• _Work instructions_: Write only how many lines of the listing below include the string "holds".
########################################
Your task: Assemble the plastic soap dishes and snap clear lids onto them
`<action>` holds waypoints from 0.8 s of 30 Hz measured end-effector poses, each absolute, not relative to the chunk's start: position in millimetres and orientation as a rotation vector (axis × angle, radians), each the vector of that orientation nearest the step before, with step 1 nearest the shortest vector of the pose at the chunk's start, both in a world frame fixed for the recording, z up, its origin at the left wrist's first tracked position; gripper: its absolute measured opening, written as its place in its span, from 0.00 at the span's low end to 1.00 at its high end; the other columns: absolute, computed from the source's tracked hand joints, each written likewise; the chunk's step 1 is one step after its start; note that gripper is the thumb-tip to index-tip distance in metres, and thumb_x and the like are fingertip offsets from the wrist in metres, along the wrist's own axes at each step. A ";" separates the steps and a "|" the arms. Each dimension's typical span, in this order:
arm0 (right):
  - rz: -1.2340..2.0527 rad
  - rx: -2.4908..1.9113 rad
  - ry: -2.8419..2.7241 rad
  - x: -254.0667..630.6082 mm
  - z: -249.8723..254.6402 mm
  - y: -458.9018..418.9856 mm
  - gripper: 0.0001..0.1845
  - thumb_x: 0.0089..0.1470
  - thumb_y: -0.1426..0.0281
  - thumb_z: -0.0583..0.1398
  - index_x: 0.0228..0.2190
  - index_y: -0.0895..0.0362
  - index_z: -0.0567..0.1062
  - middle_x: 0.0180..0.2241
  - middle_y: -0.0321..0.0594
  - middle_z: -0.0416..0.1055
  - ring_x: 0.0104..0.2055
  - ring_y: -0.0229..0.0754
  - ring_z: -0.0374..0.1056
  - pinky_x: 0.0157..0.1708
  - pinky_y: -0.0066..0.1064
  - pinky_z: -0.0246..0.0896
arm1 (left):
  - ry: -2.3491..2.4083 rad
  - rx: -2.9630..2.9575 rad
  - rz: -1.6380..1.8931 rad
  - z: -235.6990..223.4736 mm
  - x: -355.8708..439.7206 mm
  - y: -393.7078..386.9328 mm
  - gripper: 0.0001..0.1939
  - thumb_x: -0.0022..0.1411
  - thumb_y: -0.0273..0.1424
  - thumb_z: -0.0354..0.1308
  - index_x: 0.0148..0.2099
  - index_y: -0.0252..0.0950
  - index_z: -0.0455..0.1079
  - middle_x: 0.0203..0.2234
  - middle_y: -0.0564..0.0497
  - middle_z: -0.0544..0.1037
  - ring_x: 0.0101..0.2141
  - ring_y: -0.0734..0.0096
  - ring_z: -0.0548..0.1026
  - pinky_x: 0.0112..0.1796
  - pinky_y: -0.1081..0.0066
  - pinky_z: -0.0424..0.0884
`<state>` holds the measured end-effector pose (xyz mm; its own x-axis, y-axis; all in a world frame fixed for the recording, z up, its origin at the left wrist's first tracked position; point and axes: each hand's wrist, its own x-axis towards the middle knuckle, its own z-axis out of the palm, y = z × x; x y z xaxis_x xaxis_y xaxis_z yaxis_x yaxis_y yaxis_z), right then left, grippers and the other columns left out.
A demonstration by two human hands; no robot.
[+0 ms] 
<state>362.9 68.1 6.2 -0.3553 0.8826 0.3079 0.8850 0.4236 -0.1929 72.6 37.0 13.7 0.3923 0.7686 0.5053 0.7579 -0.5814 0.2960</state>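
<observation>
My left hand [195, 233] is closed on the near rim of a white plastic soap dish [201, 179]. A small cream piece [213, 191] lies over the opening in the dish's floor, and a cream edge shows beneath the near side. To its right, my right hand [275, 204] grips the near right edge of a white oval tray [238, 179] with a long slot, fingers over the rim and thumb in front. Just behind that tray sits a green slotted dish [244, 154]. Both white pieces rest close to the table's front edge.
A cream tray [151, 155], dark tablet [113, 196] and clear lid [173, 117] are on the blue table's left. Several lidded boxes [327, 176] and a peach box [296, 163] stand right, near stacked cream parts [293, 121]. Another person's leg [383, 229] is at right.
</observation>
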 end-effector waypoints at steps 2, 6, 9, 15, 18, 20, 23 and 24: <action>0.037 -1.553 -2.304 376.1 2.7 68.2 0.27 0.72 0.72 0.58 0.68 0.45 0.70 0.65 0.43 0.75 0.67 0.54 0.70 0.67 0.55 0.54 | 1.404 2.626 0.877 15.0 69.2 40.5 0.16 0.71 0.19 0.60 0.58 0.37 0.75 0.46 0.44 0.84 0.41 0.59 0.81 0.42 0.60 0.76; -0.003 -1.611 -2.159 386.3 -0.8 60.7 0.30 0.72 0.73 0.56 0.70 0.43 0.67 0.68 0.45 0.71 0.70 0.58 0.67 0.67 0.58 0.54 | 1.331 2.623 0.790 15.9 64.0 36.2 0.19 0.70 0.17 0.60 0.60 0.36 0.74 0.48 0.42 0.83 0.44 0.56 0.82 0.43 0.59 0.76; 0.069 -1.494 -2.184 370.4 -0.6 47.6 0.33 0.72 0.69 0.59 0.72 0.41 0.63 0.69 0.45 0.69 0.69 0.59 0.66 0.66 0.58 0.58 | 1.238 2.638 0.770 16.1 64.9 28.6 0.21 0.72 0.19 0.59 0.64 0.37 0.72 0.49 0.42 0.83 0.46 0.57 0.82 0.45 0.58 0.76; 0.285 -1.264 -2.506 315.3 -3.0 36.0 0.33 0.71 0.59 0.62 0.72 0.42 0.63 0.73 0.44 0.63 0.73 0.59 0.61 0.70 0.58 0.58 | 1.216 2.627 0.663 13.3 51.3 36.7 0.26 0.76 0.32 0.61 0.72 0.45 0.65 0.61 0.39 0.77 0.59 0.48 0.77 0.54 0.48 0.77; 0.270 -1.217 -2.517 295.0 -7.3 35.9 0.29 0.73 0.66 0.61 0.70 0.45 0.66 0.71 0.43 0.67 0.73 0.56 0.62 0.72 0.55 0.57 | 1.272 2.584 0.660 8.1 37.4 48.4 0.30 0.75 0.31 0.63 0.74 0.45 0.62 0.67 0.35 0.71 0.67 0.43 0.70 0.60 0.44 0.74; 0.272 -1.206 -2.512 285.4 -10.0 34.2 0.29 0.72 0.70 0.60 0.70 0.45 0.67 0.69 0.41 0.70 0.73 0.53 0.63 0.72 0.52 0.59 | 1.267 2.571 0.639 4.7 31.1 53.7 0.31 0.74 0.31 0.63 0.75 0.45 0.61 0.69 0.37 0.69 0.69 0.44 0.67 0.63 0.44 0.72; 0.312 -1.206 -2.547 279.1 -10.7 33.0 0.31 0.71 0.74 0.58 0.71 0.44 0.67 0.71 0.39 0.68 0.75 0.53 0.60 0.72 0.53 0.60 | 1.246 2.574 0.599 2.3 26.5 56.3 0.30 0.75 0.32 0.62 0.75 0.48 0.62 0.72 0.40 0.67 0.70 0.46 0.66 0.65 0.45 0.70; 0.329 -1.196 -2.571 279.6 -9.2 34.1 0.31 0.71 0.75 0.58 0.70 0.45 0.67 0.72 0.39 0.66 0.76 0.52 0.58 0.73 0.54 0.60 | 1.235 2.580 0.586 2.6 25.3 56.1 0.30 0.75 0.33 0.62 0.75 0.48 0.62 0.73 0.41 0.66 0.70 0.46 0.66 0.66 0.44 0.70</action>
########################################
• _Response to the task_: 2